How are artists creating algorithms, training them and managing the output? In the early days, many people used a technique called style transfer. You train a neural network with images of a particular style. Then you use the neural network to transfer the style onto another image. Think of it as applying filters. “These become boring after you see them a few times,” says Kalyanaraman.

But then came Generative Adversarial Networks or GANs. These are a set of algorithms which use two neural networks – one which generates an output from a training set and another which evaluates it – to try and create completely new results. The generative network’s job is to fool the second network which evaluates its results. The method was first introduced by research scientist Ian Goodfellow in 2014.

Just like a painter mixes colours or changes his brush, a cyborg artist can manipulate the output by various means: by picking a certain type of training data, by restricting the training data, by creating a consortium of algorithms, by picking the final works based on their judgement and so on. Klingemann, for instance, chose portraits of old masters to train the algorithm for his exhibit at Gradient Descent.

Many of these algorithms, including the one that formed the basis of the AI art that was sold by Christie’s for a six-figure sum recently, can be found on Github. (See: We made our own artificial intelligence art, so can you)

Commercials of AI art

Feingold chuckled as he turned to the robot.

“Andrew, are you pleased that you have money?”

“Yes, sir.”

“What do you plan to do with it?”

“Pay for things, sir, which otherwise Sir would have to pay for. It would save him expense, sir.”

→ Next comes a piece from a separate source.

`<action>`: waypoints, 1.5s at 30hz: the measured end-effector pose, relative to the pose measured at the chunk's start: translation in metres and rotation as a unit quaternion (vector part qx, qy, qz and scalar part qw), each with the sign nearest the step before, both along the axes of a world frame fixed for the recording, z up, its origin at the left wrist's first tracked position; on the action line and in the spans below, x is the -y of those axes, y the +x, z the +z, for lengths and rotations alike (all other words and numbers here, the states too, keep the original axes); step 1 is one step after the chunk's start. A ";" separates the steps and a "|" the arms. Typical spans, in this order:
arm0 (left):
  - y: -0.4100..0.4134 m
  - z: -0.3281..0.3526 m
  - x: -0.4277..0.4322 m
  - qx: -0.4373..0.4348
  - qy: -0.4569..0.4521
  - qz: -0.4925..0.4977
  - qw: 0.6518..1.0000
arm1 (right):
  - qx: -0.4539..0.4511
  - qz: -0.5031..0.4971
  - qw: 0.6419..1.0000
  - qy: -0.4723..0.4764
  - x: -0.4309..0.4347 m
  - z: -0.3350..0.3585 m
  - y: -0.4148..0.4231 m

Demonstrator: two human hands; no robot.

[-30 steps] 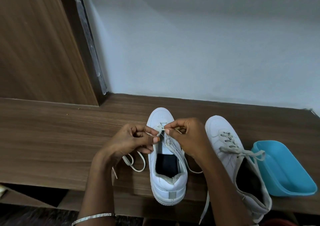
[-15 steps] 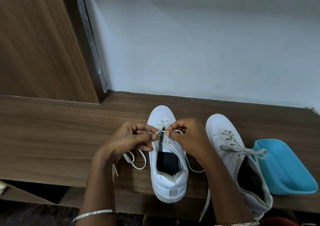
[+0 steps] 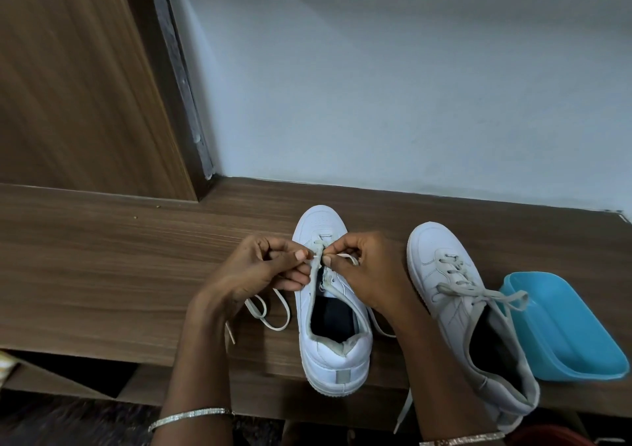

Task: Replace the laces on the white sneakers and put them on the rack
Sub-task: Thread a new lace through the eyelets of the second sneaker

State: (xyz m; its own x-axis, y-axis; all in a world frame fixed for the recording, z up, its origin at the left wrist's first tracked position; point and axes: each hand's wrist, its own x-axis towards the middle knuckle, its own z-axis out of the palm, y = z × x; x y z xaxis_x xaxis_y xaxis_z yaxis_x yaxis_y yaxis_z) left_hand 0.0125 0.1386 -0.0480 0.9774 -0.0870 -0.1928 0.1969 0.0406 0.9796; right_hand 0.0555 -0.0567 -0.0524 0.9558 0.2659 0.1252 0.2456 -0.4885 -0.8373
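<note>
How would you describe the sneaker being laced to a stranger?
Two white sneakers stand on the brown wooden shelf. Take the sneaker between the left hand and right hand; unlike its laced neighbour beside the blue plastic tub, it gapes open.

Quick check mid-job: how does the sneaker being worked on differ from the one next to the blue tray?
The worked sneaker is threaded only near the toe, its lace trailing loose on the wooden shelf; the tray-side sneaker is laced up several rows. Left hand and right hand pinch lace on the worked sneaker; the tray-side sneaker is untouched. The worked sneaker points straight at the wall; the tray-side one sits angled. Both are white.
</note>
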 end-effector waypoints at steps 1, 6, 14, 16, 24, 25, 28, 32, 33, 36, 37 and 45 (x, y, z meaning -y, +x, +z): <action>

Andrew is a robot, the central character of Isaac Asimov’s 1976 sci-fi classic Bicentennial Man. Gerald Martin(Sir)  owns Andrew. John Finegold is a lawyer. The robot had been making chairs and carving wood. Gerald had sold nearly $200,000 worth of Andrew’s works and put away half of that in the name of Andrew Martin. Now he wanted to know if it was legal.

“There are no precedents, Gerald. How did your robot sign the necessary papers?” Finegold suggests setting up a trust to manage the finances and insulate Andrew from the “hostile world.” “If anyone objects, let him bring a suit,” Finegold advised.

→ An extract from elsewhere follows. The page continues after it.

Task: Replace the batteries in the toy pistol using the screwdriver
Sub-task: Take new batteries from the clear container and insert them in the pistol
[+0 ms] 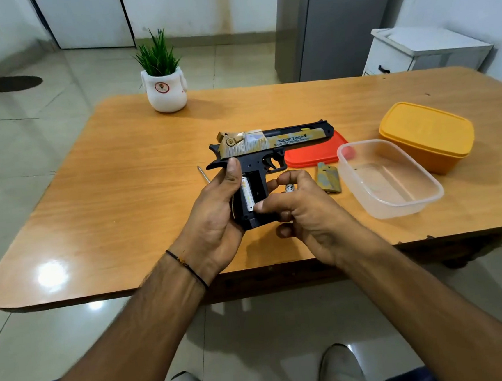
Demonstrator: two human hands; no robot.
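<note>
Grip of black-and-gold plastic toy pistol (270, 146) clasped in left hand (215, 217), raised above wooden surface (122, 186), barrel pointing right, battery bay open. White cylindrical battery (247, 195) seated in bay, pressed under thumb of right hand (303, 213). Second battery (289, 188) curled in fingers of same hand. Camouflage-patterned bay cover (329, 180) flat on surface, just beside clear plastic tub (362, 192). Metal screwdriver shaft (203, 174) on surface, behind left hand.

I see a wooden table (123, 201): plant pot (166, 91) by far edge; screwdriver (203, 173) mid-surface; red lid (310, 154), cover panel (329, 180), clear tub (394, 212), yellow box (427, 135) toward right edge.
</note>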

There still aren’t any precedents of robots getting paid. Who gets paid is a big question in the AI-art world.

 

In October 2018, New York-based Christie’s sold Edmond de Belamy, from La Famille de Belamy, a AI-created portrait for $432,500. The piece was created by an art collective called Obvious using code uploaded by a 19-year old programmer Robbie Barrat on Github and training data scraped from WikiArt.

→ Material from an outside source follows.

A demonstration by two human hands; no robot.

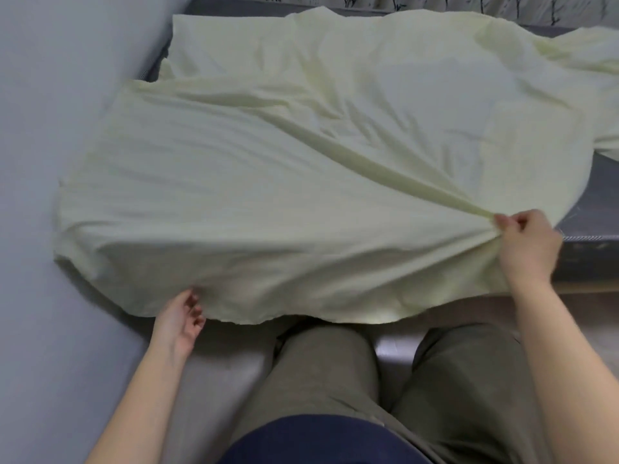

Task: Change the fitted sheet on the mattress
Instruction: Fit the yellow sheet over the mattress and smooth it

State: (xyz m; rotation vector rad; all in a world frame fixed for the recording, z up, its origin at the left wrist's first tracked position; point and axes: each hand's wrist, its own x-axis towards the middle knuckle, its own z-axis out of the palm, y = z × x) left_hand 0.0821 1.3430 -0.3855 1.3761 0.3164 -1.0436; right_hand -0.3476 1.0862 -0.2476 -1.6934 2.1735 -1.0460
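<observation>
From the head view, the pale yellow fitted sheet [301, 162] fills most of the picture. It lies loose and wrinkly on top of the grey mattress [584, 226]. The mattress peeks out on the right side and at the upper left. The sheet is not tucked over any corner that I can see. Its near edge hangs down in the middle of the frame, in front of the person's legs [321, 380].

The right hand [526, 244] is at the middle right. Its fingers [502, 224] are curled tight and pinch a bunch of the sheet. A long tight fold runs from that pinch up toward the upper left.

The left hand [182, 318] is at the lower left, right at the sheet's hanging edge. Its fingers are bent loosely, and I cannot tell if they hold the cloth or only touch it.

I think the sheet is light, soft and floppy. It will fold and slide, not break. The best place to hold it looks like the edge or a corner, with a good pinch, so it can be pulled down over the mattress corner.

A plain wall [30, 155] is on the left, and a curtain [502, 5] with plant shapes is at the top.
</observation>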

But the big moment for AI in art was tainted by questions about originality and ownership.

“You could have pulled off a show like that three years ago. It is only now that there is the aesthetic and conceptual richness that could actually be called out. That encounter with art which alters you,” Kalyanaraman says. “Peter Nagy and @naturemorte_delhi already did a great show of this sort of work,” Pulitzer winning art critic Jerry Saltz wrote on his Instagram feed.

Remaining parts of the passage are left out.